Material for the task Block Start

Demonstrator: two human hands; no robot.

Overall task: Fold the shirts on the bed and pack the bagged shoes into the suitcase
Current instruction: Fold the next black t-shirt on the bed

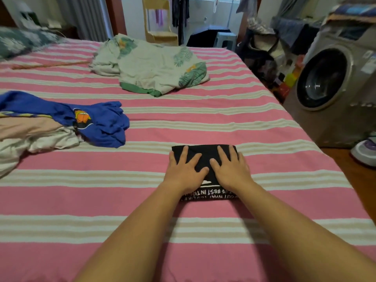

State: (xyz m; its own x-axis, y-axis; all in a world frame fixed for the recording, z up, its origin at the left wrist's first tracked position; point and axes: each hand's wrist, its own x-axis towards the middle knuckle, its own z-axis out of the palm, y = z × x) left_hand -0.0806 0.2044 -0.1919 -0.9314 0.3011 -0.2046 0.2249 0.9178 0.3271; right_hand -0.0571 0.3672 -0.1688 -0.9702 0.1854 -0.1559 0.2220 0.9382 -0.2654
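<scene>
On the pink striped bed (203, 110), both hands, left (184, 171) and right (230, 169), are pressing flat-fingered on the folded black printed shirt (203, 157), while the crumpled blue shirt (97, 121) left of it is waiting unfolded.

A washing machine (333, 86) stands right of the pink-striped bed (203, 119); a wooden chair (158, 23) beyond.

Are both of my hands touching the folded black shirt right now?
Touching. The head view shows the left hand and right hand lying flat, fingers spread, on the folded black shirt.
</scene>
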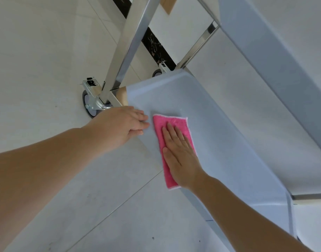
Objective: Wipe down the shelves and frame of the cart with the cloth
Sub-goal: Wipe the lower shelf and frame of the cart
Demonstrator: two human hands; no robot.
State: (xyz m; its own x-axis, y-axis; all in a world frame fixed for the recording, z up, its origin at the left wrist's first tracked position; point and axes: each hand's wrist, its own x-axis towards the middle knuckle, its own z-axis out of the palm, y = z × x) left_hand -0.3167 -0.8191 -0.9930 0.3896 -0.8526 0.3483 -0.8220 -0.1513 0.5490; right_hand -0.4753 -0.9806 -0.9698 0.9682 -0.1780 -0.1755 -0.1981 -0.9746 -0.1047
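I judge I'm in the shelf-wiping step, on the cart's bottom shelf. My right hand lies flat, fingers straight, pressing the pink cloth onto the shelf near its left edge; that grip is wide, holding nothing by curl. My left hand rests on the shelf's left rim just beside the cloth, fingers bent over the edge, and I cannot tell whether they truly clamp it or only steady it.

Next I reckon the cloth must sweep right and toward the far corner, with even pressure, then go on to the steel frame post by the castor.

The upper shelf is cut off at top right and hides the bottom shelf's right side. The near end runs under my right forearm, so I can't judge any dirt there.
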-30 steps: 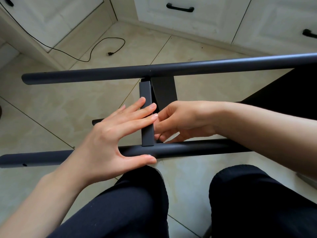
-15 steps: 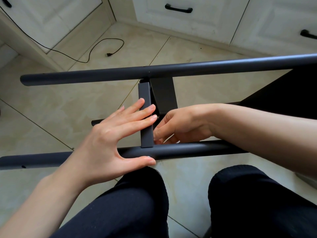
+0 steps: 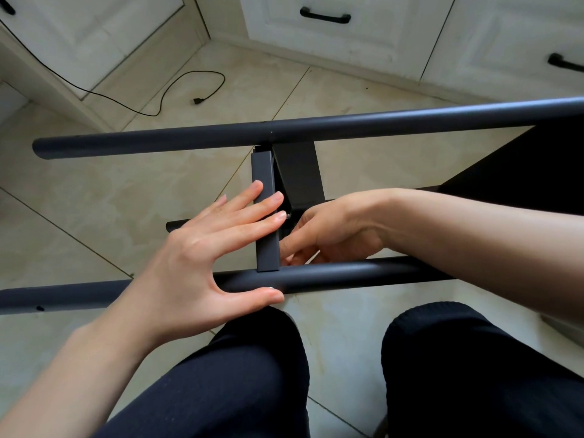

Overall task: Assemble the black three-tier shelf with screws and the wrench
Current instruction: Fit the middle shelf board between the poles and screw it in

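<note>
We brace the crossbar [image 3: 264,216] between the two poles with left hand [image 3: 202,257] fingers straight, right hand [image 3: 328,235] curled, seemingly pinching a screw [image 3: 288,215]; next, likely wrench-tightening.

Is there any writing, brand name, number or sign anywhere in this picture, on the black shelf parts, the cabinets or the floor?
None: no readable text shows in this view.
The black tubes and the flat crossbar are plain, with no label or stamp.
The white cabinet fronts bear only black handles.
The floor tiles and the black cable carry no marking.
</note>
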`<state>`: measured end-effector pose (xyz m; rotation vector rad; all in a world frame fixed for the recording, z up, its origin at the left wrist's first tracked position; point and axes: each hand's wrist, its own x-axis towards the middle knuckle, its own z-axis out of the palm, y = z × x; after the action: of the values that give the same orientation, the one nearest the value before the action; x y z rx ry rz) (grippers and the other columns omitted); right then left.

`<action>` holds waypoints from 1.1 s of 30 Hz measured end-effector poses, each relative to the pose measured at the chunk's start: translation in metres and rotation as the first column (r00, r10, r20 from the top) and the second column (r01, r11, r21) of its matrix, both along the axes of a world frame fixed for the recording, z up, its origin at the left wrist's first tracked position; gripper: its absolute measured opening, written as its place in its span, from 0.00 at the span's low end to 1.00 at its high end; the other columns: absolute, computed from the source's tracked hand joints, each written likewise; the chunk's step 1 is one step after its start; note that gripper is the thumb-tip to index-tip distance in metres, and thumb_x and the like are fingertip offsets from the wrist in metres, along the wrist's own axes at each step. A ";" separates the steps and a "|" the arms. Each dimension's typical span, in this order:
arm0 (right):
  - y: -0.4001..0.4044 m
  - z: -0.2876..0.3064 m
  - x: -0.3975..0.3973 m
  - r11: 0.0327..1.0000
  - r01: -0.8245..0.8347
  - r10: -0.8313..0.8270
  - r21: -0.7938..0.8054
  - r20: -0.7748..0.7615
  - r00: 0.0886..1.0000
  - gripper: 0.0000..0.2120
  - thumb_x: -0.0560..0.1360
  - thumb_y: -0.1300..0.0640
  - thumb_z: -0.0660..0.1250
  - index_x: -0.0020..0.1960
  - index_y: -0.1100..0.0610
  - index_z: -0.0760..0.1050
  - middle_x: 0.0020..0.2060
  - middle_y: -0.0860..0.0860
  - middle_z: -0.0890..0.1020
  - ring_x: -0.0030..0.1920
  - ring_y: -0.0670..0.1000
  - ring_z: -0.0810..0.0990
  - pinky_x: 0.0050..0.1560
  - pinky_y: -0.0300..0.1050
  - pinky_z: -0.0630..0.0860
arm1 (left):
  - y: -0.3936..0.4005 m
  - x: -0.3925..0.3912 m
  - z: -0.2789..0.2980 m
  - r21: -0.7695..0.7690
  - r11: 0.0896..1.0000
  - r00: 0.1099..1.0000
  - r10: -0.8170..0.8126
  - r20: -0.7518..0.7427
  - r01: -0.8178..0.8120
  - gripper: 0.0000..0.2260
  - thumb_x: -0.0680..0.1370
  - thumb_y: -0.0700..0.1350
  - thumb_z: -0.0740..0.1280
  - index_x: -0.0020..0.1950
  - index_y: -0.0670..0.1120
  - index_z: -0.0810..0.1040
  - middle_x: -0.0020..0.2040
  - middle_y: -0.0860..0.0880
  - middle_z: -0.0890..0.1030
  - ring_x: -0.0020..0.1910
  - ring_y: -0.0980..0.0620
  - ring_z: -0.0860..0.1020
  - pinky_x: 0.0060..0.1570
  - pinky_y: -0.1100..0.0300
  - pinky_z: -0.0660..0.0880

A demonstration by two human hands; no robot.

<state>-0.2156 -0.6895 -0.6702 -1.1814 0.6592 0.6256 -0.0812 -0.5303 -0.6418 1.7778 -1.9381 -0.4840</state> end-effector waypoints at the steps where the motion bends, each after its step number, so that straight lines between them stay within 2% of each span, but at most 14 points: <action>1: 0.001 -0.001 0.001 1.000 0.001 -0.001 0.005 0.008 1.000 0.06 0.80 0.57 0.65 0.51 0.60 0.77 0.37 0.52 0.80 0.40 0.49 0.79 0.48 0.42 0.77 | 0.000 0.000 0.000 0.001 1.000 1.000 -0.001 0.000 0.001 0.34 0.71 0.60 0.72 0.73 0.47 0.72 0.76 0.55 0.69 0.78 0.55 0.61 0.76 0.49 0.59; 4: -0.002 0.000 -0.001 0.999 0.015 -0.016 0.043 0.022 1.000 0.06 0.80 0.58 0.65 0.50 0.61 0.77 0.39 0.53 0.80 0.39 0.49 0.80 0.45 0.41 0.79 | 0.000 0.001 0.000 0.000 1.000 1.000 -0.005 0.000 0.005 0.34 0.71 0.60 0.72 0.74 0.47 0.72 0.76 0.55 0.69 0.79 0.55 0.61 0.76 0.50 0.59; 6: -0.006 0.001 -0.004 0.999 0.005 -0.005 0.049 0.011 1.000 0.06 0.79 0.58 0.65 0.47 0.60 0.78 0.40 0.54 0.79 0.39 0.50 0.79 0.39 0.38 0.79 | 0.000 0.001 -0.001 0.000 1.000 1.000 -0.003 0.000 0.003 0.34 0.71 0.60 0.72 0.74 0.47 0.72 0.76 0.56 0.69 0.79 0.55 0.61 0.76 0.50 0.59; 8: -0.008 0.003 -0.006 1.000 -0.016 0.016 0.022 -0.002 1.000 0.07 0.79 0.57 0.66 0.44 0.59 0.78 0.41 0.53 0.78 0.39 0.50 0.78 0.38 0.38 0.78 | -0.001 0.001 -0.001 -0.001 1.000 1.000 -0.001 0.002 0.001 0.34 0.71 0.60 0.72 0.74 0.47 0.71 0.76 0.56 0.69 0.78 0.56 0.61 0.77 0.51 0.59; 13: -0.004 0.000 -0.001 1.000 0.004 -0.004 -0.013 -0.002 1.000 0.09 0.79 0.58 0.66 0.42 0.59 0.77 0.36 0.52 0.79 0.36 0.49 0.79 0.41 0.40 0.78 | -0.001 0.002 -0.002 -0.007 1.000 1.000 -0.001 0.005 0.001 0.34 0.71 0.60 0.72 0.74 0.48 0.71 0.76 0.56 0.69 0.78 0.55 0.61 0.76 0.48 0.60; 16: -0.004 0.001 -0.001 1.000 0.011 -0.011 0.000 0.008 1.000 0.08 0.79 0.60 0.66 0.42 0.60 0.76 0.39 0.53 0.79 0.37 0.50 0.79 0.41 0.41 0.78 | -0.001 0.002 -0.003 -0.015 1.000 1.000 -0.001 0.009 0.001 0.34 0.71 0.60 0.72 0.74 0.48 0.71 0.76 0.56 0.69 0.79 0.54 0.61 0.76 0.46 0.61; 20: -0.010 0.004 -0.005 1.000 -0.005 0.005 -0.022 -0.016 1.000 0.06 0.77 0.57 0.69 0.50 0.60 0.78 0.45 0.55 0.77 0.45 0.53 0.77 0.47 0.43 0.76 | -0.002 0.003 -0.004 -0.021 1.000 1.000 -0.001 0.000 0.001 0.35 0.71 0.60 0.72 0.74 0.48 0.71 0.76 0.56 0.69 0.79 0.54 0.62 0.76 0.44 0.62; 24: -0.005 0.000 -0.001 0.999 0.027 -0.027 -0.029 -0.011 1.000 0.07 0.78 0.57 0.68 0.44 0.60 0.79 0.37 0.52 0.80 0.37 0.49 0.79 0.44 0.42 0.78 | -0.002 0.003 -0.004 -0.023 1.000 1.000 0.000 -0.006 0.000 0.34 0.71 0.59 0.72 0.74 0.48 0.70 0.76 0.55 0.69 0.79 0.53 0.62 0.75 0.40 0.63; 26: -0.002 -0.001 0.002 0.999 0.036 -0.036 -0.001 -0.005 0.999 0.06 0.79 0.58 0.67 0.46 0.60 0.78 0.37 0.52 0.80 0.38 0.49 0.80 0.47 0.43 0.78 | -0.002 0.003 -0.004 -0.025 1.000 1.000 -0.001 -0.011 0.001 0.34 0.71 0.59 0.72 0.74 0.48 0.71 0.76 0.55 0.69 0.79 0.53 0.62 0.74 0.39 0.64; 30: -0.008 0.003 -0.003 1.000 0.006 -0.006 -0.004 -0.020 1.000 0.06 0.78 0.56 0.68 0.46 0.59 0.79 0.39 0.52 0.79 0.38 0.49 0.79 0.39 0.39 0.79 | -0.002 0.002 -0.005 -0.028 1.000 1.000 0.003 -0.012 -0.004 0.34 0.71 0.59 0.72 0.74 0.47 0.72 0.76 0.55 0.70 0.78 0.53 0.62 0.74 0.39 0.64; 33: -0.009 0.004 -0.004 0.999 0.024 -0.024 -0.032 -0.018 1.000 0.06 0.77 0.57 0.69 0.45 0.59 0.80 0.38 0.52 0.79 0.37 0.49 0.79 0.39 0.40 0.79 | -0.002 0.003 -0.005 -0.030 1.000 1.000 0.002 -0.015 -0.003 0.34 0.71 0.59 0.73 0.74 0.48 0.71 0.76 0.55 0.69 0.78 0.53 0.62 0.74 0.39 0.64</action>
<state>-0.2196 -0.6987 -0.6667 -1.1967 0.7004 0.6085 -0.0785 -0.5327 -0.6465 1.7529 -1.9224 -0.4641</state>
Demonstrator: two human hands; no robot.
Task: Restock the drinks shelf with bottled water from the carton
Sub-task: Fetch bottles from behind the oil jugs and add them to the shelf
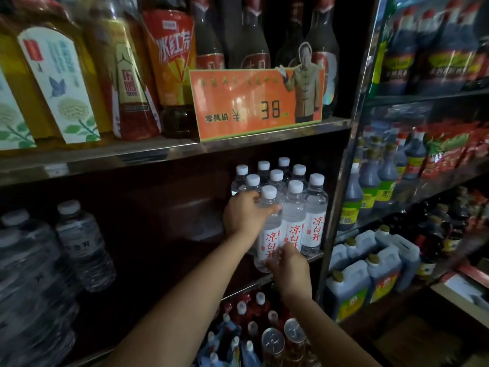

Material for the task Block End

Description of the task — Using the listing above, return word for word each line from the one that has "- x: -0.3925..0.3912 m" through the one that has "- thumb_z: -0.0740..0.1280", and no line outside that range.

Reply to the exercise —
  - x: -0.3925..0.3912 m
  - z: -0.2789..0.2980 m
  - r21: -0.7695..0.7690
  - r11: 0.0896..1.0000
  - r00: 0.1099..1.0000
  - r10: -0.8170..0.8126
  - r20: -0.7518..0.7427
  - r01: -0.8178..0.8120
  - gripper: 0.0000..0.2260
  - thumb_x: -0.0680..0.1370
  - thumb_y: -0.0700..0.1350
  - thumb_z: -0.0740..0.1280

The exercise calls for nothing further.